[ACTIVITY]
Find every line in the records below that contains the word "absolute", and copy each such line.

[DATA SHOWN]
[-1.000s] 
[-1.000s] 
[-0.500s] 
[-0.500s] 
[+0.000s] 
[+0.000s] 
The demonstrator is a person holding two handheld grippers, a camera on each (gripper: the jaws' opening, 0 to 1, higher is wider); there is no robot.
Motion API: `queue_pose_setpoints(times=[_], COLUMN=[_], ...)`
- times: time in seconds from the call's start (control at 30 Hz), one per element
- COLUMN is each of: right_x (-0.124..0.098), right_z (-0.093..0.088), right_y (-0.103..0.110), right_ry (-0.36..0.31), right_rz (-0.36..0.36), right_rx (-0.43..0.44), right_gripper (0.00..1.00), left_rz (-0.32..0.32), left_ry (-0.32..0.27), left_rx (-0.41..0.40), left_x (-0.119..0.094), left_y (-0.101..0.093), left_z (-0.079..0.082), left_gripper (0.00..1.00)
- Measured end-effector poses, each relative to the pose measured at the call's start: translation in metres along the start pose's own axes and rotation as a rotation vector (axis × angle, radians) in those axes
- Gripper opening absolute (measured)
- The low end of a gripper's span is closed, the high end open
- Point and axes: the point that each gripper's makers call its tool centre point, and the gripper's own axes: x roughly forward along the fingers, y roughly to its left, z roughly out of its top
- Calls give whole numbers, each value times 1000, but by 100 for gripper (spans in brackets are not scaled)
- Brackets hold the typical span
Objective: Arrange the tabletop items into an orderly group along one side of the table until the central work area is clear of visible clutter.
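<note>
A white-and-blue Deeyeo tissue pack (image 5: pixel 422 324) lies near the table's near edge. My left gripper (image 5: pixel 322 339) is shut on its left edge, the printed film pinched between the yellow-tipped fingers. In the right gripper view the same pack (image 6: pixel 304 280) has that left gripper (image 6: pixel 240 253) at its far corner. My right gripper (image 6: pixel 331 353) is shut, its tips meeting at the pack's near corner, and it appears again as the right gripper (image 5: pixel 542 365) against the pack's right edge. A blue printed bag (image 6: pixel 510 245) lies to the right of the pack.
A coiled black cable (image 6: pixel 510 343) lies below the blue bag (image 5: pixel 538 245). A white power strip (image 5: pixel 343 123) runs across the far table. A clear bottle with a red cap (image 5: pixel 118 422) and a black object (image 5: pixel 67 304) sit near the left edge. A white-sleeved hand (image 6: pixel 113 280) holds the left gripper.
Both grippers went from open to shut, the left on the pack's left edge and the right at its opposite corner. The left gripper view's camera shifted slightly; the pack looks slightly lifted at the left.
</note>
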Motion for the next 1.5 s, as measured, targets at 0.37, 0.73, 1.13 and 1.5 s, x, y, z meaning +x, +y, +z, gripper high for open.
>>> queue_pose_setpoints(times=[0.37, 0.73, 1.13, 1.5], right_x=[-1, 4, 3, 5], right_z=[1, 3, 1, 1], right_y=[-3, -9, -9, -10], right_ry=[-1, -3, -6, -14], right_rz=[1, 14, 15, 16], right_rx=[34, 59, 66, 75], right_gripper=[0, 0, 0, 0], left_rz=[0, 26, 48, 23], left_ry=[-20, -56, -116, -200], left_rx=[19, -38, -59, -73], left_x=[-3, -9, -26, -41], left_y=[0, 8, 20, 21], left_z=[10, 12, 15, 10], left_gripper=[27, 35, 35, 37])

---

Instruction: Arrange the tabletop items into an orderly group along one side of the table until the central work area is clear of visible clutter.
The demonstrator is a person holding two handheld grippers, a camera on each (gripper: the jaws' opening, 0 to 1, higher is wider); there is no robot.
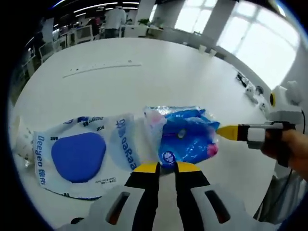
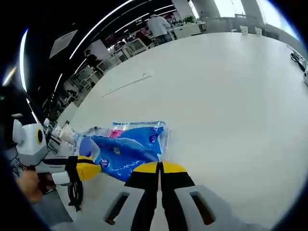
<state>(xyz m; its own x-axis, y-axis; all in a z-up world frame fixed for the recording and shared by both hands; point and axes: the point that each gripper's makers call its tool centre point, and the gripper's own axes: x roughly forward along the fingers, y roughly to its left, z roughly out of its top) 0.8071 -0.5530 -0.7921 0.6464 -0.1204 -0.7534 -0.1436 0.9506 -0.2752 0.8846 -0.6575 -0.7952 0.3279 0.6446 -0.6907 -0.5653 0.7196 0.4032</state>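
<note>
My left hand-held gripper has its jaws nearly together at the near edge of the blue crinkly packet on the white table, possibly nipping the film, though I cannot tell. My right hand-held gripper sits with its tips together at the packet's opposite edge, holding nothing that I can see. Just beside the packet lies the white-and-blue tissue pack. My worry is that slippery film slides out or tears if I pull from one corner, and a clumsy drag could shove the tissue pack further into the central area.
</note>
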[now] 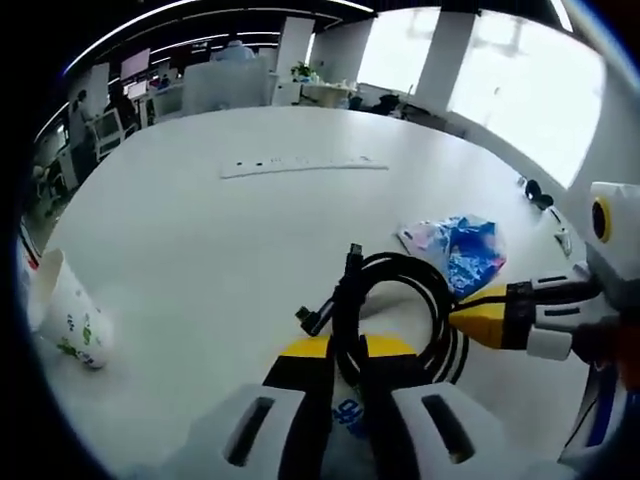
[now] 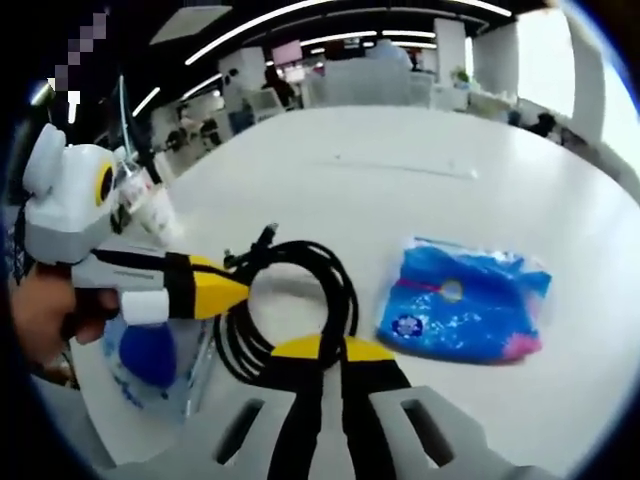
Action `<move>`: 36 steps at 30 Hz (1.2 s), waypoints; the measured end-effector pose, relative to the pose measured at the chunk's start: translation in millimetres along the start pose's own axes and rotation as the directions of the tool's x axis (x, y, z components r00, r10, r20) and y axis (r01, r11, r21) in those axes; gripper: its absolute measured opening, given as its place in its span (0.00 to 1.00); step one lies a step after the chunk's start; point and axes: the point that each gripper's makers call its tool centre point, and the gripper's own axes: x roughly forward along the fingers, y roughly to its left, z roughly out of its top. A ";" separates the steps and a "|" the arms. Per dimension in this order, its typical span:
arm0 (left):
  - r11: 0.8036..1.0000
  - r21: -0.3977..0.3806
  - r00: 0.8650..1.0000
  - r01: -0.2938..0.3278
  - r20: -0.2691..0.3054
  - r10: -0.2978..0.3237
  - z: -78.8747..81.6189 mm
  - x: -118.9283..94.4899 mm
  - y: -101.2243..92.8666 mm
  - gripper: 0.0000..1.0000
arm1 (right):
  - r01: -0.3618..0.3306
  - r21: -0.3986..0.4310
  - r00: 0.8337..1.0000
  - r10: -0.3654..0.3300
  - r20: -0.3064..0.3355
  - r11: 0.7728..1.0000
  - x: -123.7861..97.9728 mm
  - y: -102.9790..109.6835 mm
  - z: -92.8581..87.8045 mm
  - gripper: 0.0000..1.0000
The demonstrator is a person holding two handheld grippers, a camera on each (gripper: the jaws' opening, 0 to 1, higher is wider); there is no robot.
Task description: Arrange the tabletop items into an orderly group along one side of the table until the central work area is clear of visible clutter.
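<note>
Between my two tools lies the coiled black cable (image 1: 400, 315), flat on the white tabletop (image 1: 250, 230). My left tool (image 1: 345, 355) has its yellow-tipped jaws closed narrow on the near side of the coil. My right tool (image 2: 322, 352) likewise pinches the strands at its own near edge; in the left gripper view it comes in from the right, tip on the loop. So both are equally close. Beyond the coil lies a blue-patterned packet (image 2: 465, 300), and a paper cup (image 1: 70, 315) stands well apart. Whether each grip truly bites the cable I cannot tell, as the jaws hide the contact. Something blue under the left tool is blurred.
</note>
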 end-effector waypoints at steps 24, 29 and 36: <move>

[EXERCISE RESULT]
- Gripper opening absolute (measured)
Action `<move>`: 36 steps at 30 Hz (1.2 s), waypoints; the measured end-effector pose, relative to the pose measured at the chunk's start: translation in millimetres along the start pose's own axes and rotation as the directions of the tool's x axis (x, y, z components r00, r10, r20) and y axis (r01, r11, r21) in those axes; gripper: its absolute measured opening, given as its place in its span (0.00 to 1.00); step one lies a step after the chunk's start; point and axes: the point that each gripper's makers call its tool centre point, and the gripper's own axes: x roughly forward along the fingers, y roughly to its left, z roughly out of its top. A ";" separates the steps and a "|" the arms. Per dimension in this order, its typical span:

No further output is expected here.